Apart from ‘finish the sodding book’ (courtesy of Alison May) I would say make sure you allow your characters time to react to events and therefore grow and change.

Lynda Stacey (House of Christmas Secrets)

Probably the worst tip I was ever given was by another author, who told me to put my first novel in a drawer and forget about it. I was told to see this as my apprenticeship, to maybe write one or two more and put them in the drawer too.

I was very pleased that I ignored this advice. I really believed in my story, and didn’t want to let it go. So, I re-edited it. and then I put it down for a few months while I wrote House of Secrets, this was classed as my debut novel, the novel that won the Choc Lit Search for a Star competition in 2015.

Following my success with this book, I once again went back to the book I’d written first, this book is now called Tell Me No Secrets, it’s been a best seller in it’s category, it was shortlisted for the Australian Readers Awards this year and I’m just a little bit proud of it.

So my advice would be…. if you believe in your story, keep it alive.

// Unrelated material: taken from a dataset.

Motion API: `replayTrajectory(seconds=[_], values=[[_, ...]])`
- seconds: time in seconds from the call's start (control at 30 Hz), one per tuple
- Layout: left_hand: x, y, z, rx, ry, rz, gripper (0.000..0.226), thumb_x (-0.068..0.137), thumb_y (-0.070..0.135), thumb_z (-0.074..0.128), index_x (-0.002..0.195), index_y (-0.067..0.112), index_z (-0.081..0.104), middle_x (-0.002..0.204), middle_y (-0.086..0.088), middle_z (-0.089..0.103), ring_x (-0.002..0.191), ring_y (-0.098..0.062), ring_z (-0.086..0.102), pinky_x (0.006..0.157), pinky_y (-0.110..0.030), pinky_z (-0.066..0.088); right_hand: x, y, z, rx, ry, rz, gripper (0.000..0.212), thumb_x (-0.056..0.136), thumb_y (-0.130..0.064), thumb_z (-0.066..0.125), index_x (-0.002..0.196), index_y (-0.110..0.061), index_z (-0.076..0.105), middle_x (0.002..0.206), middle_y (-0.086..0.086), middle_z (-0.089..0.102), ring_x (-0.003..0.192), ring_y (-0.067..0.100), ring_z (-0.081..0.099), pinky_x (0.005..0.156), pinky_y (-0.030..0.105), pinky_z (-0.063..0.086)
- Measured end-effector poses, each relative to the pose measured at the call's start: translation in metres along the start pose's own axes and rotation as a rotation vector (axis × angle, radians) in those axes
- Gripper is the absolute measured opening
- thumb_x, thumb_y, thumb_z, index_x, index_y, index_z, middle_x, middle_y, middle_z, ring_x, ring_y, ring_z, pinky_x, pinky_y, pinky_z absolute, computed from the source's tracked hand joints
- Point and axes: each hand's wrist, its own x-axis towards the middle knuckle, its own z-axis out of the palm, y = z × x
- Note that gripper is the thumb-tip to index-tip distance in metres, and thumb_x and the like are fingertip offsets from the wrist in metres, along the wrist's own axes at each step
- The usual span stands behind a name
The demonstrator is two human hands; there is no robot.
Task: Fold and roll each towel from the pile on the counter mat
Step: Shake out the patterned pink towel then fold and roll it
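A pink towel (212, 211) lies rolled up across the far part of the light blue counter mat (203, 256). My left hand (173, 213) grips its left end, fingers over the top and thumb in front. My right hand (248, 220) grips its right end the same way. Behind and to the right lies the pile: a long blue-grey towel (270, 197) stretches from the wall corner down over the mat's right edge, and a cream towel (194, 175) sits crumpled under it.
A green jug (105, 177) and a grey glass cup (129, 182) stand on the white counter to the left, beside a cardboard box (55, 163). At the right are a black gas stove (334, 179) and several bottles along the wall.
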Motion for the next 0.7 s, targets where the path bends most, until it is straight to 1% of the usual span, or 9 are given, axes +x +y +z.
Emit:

Because you never know, someone at the other side of the world in might end up reading it and loving it so much that they recommend you for an award..!!

Harper St. George (The Viking Warrior’s Bride)

Someone told me this when I was just starting out and trying to find the time to write. Start at just 20 minutes a day and work your way up. If you’re already established in your writing routine and are looking for your version of success then my advice is tenacity. Hang on with everything you can, even your teeth, and just keep trying.

Catherine Tinley (The Captain’s Disgraced Lady)

A routine helps. Find something that works and stick to it. I work full-time and have other commitments, and I get in trouble when I fail to stick to my writing routine. Set a goal – even if it’s 500 words, 5 days per week, and try to stick to it.

Oh, and if the dreaded writer’s block strikes, just write your way through it. Yes, it’s rubbish, and yes, it doesn’t fit, and yes, you’re not sure if the work to date needs to be binned or seriously re-worked. But as you write, it immerses you in the process and, I find, sometimes ‘unsticks’ the blockage – through revelation or just perspiration!


There’s one last piece of advice I wanted to save to the end because I think it’s so true for all of us who have experienced rejections. It’s from Holly March @marcherwitch on how to deal with set-backs:

‘LET YOURSELF BE UPSET! Take some time to curl up and cry, or watch your favourite movie, and make twitter and your friends remind you how awesome you are… and then just start on mind-mapping the next one!’


Jenni Fletcher writes Medieval, Victorian and Roman romances for Mills & Boon and her fifth book The Warrior’s Bride Prize is out in September. She runs on caffeine and sugar and is happy to talk about books and/or period dramas all day.